» **The task**:
If a picture appears, leave it out, and reproduce exactly the lines from the start of the listing below through the one bearing "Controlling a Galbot".

» **Provided material**:
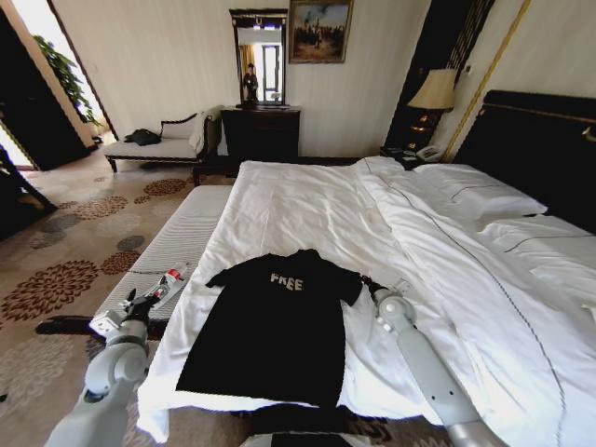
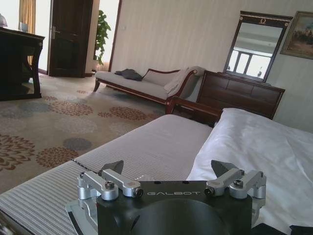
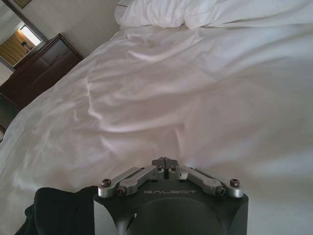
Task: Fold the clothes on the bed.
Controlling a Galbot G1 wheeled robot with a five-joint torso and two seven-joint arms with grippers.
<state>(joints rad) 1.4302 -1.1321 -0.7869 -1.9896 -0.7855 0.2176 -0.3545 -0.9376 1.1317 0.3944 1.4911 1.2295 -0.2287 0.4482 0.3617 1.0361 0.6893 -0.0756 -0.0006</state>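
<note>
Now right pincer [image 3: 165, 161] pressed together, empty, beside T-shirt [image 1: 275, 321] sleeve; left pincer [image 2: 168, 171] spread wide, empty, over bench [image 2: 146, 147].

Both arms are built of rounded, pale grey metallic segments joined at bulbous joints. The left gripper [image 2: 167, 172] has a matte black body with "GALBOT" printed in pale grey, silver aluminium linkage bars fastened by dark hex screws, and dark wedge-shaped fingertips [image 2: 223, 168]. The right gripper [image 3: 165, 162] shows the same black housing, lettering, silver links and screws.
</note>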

» **Response below**:
Task: Fold the clothes on the bed.
Controlling a Galbot G1 wheeled robot with a five-joint torso and two seven-joint arms with grippers.

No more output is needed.